Benar sih, tapi bukan berarti dia dapat bergantung padaku.
Aku yakin ada seseorang yang lebih cocok untuk peran itu. Dengan penampilan Shinohara, bisa dipastikan jika dia mau bersuara saja, para pria pasti akan datang dari segala penjuru.
“Nah, aku yang akan bayar makanan di sini. Jadi, bagaimana?”
“Bodoh, mana mungkin aku bisa melakukan itu pada gadis yang lebih muda dariku. Kita hanya akan membagi tagihannya.”
Jika dia adalah seorang gadis yang aku ajak sendiri, aku akan membayar seluruh tagihannya dengan uangku.
Tentu saja, aku tidak berniat mentraktir Shinohara, tapi aku juga tidak suka dengan pikiran harus membayar ini untuk diriku sendiri.
“Aku telah menghasilkan banyak uang sebagai Santa, jadi, jika aku dapat mempekerjakan Senpai dengan melakukan ini, maka aku tak masalah. Apa pun yang Senpai katakan, aku tetap bersikeras mau membayar, jadi tolong menyerahlah dan bekerjalah untukku.”
“I-Itu argumen yang parah…”
“Dengar, aku benar-benar yang akan membayarnya. Jadi, jangan dipikirkan dan makanlah saja daging sapinya.”
“Fillet daging sapi.”
Di deskripsi hidangan tertulis gaya Rossini.
“Senpai, gaya Rossini maksudnya apa?”
“Kurang tahu juga sih. Kalau tidak salah itu hidangan yang menggunakan truffle dan foie gras.”
“Heee! Senpai sangat berpengetahuan, ya!”
Aku tidak bisa bilang kalau aku tahu hal itu karena aku pernah makan makanan yang sama dengan mantan pacarku.
Aku ingat bahwa fillet daging sapi yang aku makan saat itu cukup enak, tapi aku tidak yakin apakah itu sepadan dengan harganya.
Sambil memikirkan itu, aku mengantarkan fillet daging sapi itu ke mulutku.
“Uenak tenan…”
Aku refleks mengucapkan itu.
Daging seperti ini seharusnya disertai dengan anggur merah, tapi sayangnya aku belum bisa menikmati anggur merah, jadi aku membuka menu untuk mencari koktail lain.
Shinohara melihatku begitu dan tersenyum dengan bangga.
“Fufufu, menunya memang patut dicermati. Kalau begitu, sudah diputuskan, dan sampai jumpa besok.”
Saat mendengar itu, aku hampir menyemburkan isi mulutku.
“T-Tunggu dulu. Aku sudah punya rencana besok.”
“Eh, kok Senpai bisa punya rencana untuk Natal, sih?”
“Oi, kamu cepat sekali memperlakukanku kurang ajar kayak gitu, ya?”
“Itu sama sekali tidak benar kok.

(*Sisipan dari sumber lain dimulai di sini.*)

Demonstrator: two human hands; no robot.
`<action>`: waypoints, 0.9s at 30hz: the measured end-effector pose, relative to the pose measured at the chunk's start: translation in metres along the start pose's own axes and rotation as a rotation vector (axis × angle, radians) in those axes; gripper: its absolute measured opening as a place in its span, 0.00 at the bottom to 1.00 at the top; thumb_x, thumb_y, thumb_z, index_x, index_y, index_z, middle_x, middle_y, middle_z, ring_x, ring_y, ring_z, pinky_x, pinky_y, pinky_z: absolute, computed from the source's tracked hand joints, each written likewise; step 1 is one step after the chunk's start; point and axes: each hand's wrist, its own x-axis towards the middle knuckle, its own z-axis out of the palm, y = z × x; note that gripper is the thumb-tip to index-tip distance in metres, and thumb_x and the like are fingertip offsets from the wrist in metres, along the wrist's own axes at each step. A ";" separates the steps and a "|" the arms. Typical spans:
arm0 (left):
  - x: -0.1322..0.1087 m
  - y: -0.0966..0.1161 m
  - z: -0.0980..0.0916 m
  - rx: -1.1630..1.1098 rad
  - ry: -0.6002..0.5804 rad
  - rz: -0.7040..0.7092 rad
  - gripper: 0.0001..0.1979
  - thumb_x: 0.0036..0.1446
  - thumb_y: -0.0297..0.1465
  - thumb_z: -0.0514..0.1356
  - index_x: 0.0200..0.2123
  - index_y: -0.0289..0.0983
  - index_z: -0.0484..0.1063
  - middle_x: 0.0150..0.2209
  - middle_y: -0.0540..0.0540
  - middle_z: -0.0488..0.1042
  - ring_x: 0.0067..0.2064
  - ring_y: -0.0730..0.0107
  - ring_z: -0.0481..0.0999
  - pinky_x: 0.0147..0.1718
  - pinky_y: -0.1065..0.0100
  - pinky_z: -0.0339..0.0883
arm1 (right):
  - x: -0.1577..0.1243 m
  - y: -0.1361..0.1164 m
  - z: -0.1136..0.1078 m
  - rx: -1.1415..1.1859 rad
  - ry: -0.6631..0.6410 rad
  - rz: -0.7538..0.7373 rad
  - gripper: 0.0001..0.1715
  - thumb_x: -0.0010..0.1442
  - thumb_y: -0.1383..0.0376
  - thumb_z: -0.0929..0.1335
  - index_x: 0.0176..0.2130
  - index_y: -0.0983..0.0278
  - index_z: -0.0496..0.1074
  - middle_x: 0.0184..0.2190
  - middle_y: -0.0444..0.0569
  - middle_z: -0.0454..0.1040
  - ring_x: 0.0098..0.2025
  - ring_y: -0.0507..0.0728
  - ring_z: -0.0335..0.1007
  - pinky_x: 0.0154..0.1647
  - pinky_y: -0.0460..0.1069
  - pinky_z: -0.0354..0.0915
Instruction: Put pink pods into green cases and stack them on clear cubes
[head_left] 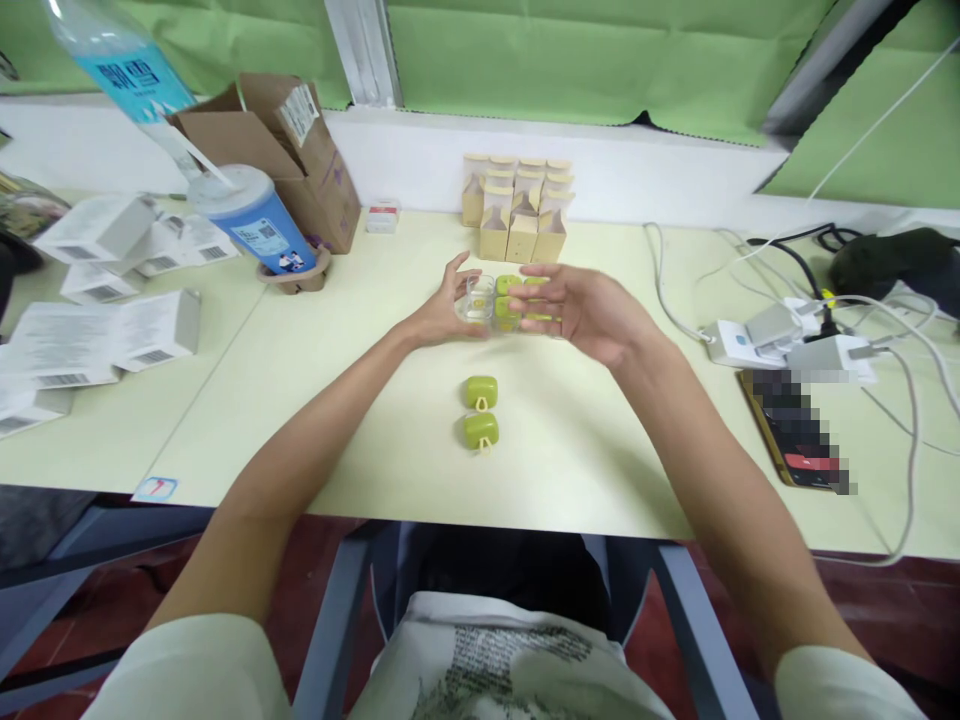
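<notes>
A small group of clear plastic cases (480, 300) stands mid-table, with several green rounded cases (508, 284) beside it on the right. My left hand (442, 310) is at the group's left side, thumb and fingers apart around the clear plastic; whether it presses on them is hard to see. Over the right part of the green cases is my right hand (589, 312), its fingers stretched out and apart, partly hiding them. Closer to me lie two more green cases, an upper one (481, 391) and a lower one (481, 431), each with a pale yellow loop.
Behind are several open beige cartons (523, 215). Leftward stand a cardboard box (300, 160), a blue cup (259, 225), a bottle (135, 75) and white boxes (97, 335). A power strip (731, 343), cables and a phone (791, 430) lie on the right.
</notes>
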 end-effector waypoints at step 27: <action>0.059 0.039 -0.010 0.295 -0.186 0.212 0.93 0.38 0.65 0.90 0.93 0.49 0.40 0.87 0.30 0.56 0.86 0.21 0.62 0.87 0.27 0.52 | 0.086 -0.003 0.002 -0.176 0.104 0.058 0.04 0.77 0.71 0.71 0.47 0.63 0.76 0.36 0.55 0.81 0.42 0.63 0.87 0.43 0.54 0.88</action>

Jadi apa rencanamu, Senpai?”
“Aku akan pergi ke kencan buta. Yah, aku tidak berniat lama-lama di sana, sih.”
“…Kencan buta.”
Shinohara memasang ekspresi yang tak dapat dijelaskan.
“Maaf karena jadi tipe pria yang pergi ke kencan buta saat Natal.”

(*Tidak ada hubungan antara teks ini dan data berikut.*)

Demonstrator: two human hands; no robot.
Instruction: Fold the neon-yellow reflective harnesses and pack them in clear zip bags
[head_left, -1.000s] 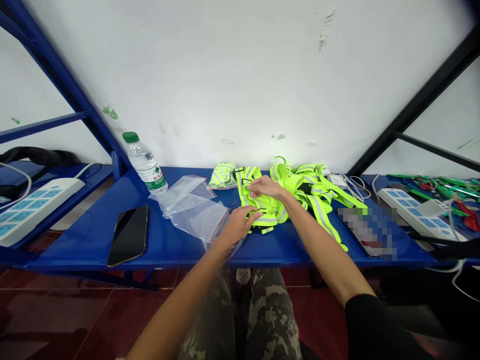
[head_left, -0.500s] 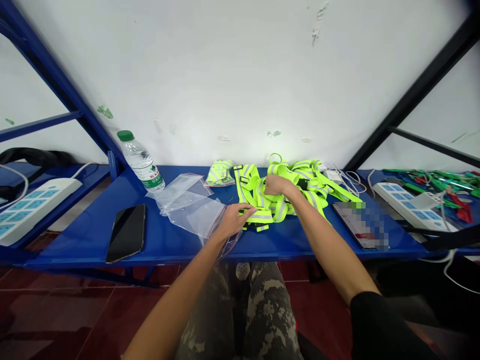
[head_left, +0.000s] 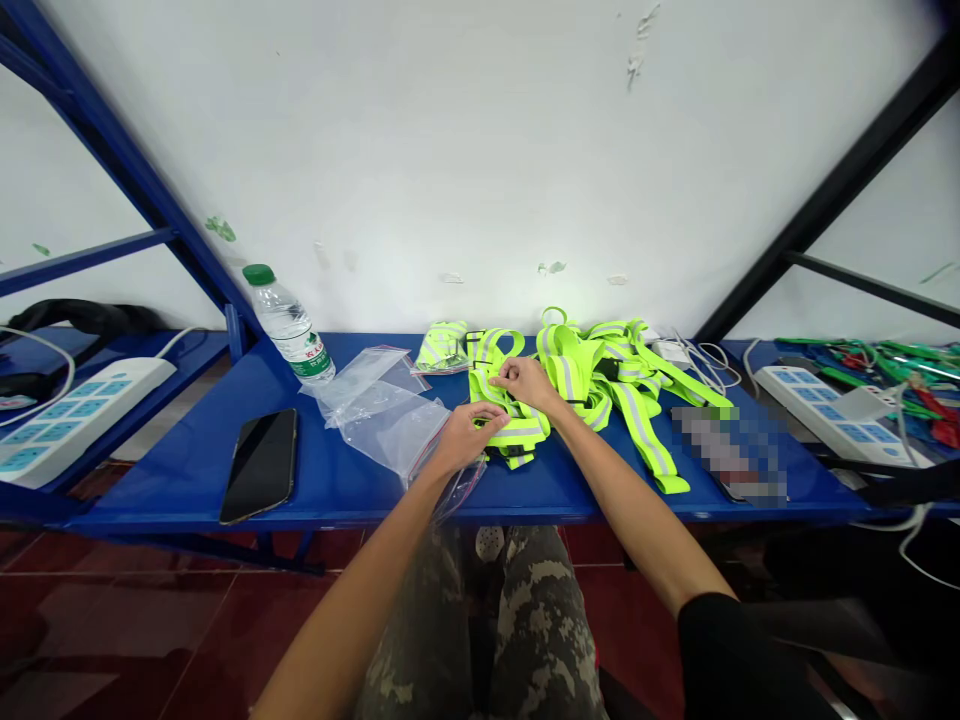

“Tidak apa-apa kok. Kalau cepat selesai ya kita ketemuan setelah itu, kalau tidak ya lain kali saja. Tolong kabari aku lagi.”
Kemudian, seolah-olah sudah diputuskan, Shinohara mulai memakan fillet dagingnya juga.

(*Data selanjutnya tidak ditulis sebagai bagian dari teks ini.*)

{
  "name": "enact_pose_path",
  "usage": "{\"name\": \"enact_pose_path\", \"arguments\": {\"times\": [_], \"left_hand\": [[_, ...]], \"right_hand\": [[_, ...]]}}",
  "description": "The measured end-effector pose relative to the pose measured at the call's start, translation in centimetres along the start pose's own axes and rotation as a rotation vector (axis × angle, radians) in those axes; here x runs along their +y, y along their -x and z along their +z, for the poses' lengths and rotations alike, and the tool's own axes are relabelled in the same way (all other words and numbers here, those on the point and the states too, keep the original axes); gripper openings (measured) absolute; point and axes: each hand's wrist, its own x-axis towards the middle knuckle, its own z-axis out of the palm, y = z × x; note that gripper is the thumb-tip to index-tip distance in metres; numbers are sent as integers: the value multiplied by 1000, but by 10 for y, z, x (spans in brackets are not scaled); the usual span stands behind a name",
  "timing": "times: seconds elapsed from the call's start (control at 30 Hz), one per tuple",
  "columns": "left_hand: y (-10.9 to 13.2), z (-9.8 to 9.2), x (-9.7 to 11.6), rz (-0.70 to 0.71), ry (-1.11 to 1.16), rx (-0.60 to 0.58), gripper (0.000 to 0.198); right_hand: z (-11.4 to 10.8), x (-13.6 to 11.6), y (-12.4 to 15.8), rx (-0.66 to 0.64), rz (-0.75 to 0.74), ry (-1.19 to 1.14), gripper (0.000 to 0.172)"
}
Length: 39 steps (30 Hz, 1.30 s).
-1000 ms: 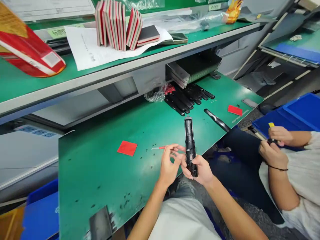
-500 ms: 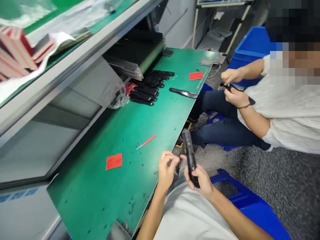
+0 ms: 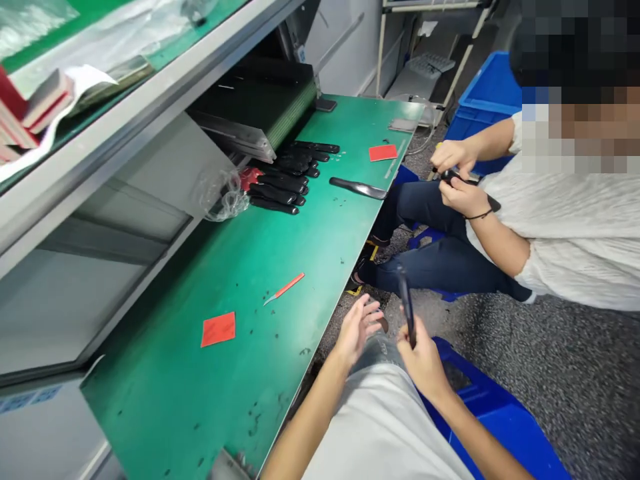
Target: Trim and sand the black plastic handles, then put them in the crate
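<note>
My right hand (image 3: 423, 353) grips a long black plastic part (image 3: 406, 303) by its lower end, and it points up, seen edge-on, beyond the table edge over my lap. My left hand (image 3: 357, 327) is beside it with fingers spread and nothing in them, just off the edge of the green table (image 3: 280, 253). An orange-handled blade tool (image 3: 285, 289) lies on the table to the left of my hands. A red square pad (image 3: 219, 329) lies further left.
Several black parts (image 3: 285, 180) lie in a row under the shelf, one more (image 3: 357, 188) apart, next to crumpled clear plastic (image 3: 223, 197). Another red pad (image 3: 383, 153) sits far right. A seated co-worker (image 3: 550, 220) handles a part. Blue bins (image 3: 487, 93) stand on the floor.
My left hand has opened and let go of whatever it was pinching. My right hand turned the black part edge-on and moved it right, away from the table. The view swung to the right.
</note>
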Motion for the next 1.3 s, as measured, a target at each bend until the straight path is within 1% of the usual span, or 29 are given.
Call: {"name": "enact_pose_path", "arguments": {"times": [0.03, 0.07, 0.1, 0.13, 0.2, 0.23, 0.27, 0.3, 0.33, 0.37, 0.43, 0.5, 0.57, 0.6, 0.67, 0.73, 0.8, 0.83, 0.9, 0.97, 1.03, 1.07, 1.13, 1.2, 1.23, 1.3], "left_hand": [[20, -4, 7, 68, 4, 3, 55], [41, -10, 15, 152, 2, 38, 63], [60, -18, 25, 243, -7, 104, 71], [79, -28, 35, 332, -23, 195, 74], [114, -52, 54, 480, -70, 418, 73], [130, -67, 62, 533, -103, 514, 70], [147, -81, 68, 572, -141, 595, 66], [165, -95, 71, 596, -186, 653, 62], [182, -108, 71, 610, -232, 702, 59], [199, -119, 69, 616, -278, 747, 57], [230, -133, 60, 613, -342, 834, 57], [255, -140, 49, 619, -428, 926, 58], [272, -142, 41, 666, -632, 1013, 52], [279, -143, 38, 701, -768, 1045, 47], [288, -144, 37, 772, -1017, 1078, 39], [293, -146, 39, 818, -1138, 1089, 37], [297, -148, 41, 848, -1197, 1102, 36], [298, -148, 43, 859, -1219, 1104, 36], [298, -148, 46, 880, -1260, 1087, 36], [298, -146, 49, 901, -1305, 1039, 36], [297, -145, 51, 932, -1356, 982, 36], [296, -144, 52, 947, -1387, 959, 36], [293, -145, 51, 969, -1459, 919, 37], [288, -147, 51, 993, -1501, 834, 37], [285, -148, 51, 1000, -1494, 766, 36], [281, -148, 51, 1013, -1404, 615, 34]], "right_hand": [[9, -3, 5, -48, -62, 86, 64], [20, -7, 10, -116, -135, 163, 66], [31, -12, 15, -209, -219, 226, 69], [44, -18, 18, -324, -311, 276, 73], [72, -33, 12, -562, -487, 357, 79], [87, -41, 2, -652, -556, 398, 76], [105, -50, -13, -712, -607, 445, 68], [125, -59, -32, -742, -640, 500, 57], [146, -68, -53, -745, -660, 560, 47], [168, -76, -74, -748, -677, 622, 43], [210, -89, -110, -769, -691, 746, 44], [243, -97, -131, -819, -684, 849, 42], [261, -100, -137, -864, -662, 905, 39], [264, -101, -138, -879, -645, 913, 39], [262, -105, -134, -891, -596, 887, 38], [252, -112, -123, -898, -526, 810, 36], [238, -121, -103, -921, -442, 686, 35], [229, -127, -89, -944, -397, 610, 36], [210, -142, -54, -1008, -310, 444, 43], [192, -158, -16, -1082, -238, 287, 51], [178, -173, 17, -1116, -179, 165, 53], [173, -179, 30, -1111, -154, 117, 51], [166, -184, 47, -1059, -121, 43, 47], [161, -179, 56, -976, -94, -9, 47], [159, -173, 58, -934, -71, -31, 48], [153, -155, 59, -853, 3, -70, 54]]}}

Aku menghela nafas saat aku melirik Shinohara, yang mengatakan “lezatnya” dengan suara yang hampir terlihat kayak memiliki tanda hati di ujung kalimatnya, hingga aku pun jadi bertanya-tanya apakah dia ini tipe yang sama dengan Ayaka.
Ini tampaknya akan menjadi Natal yang tidak terduga.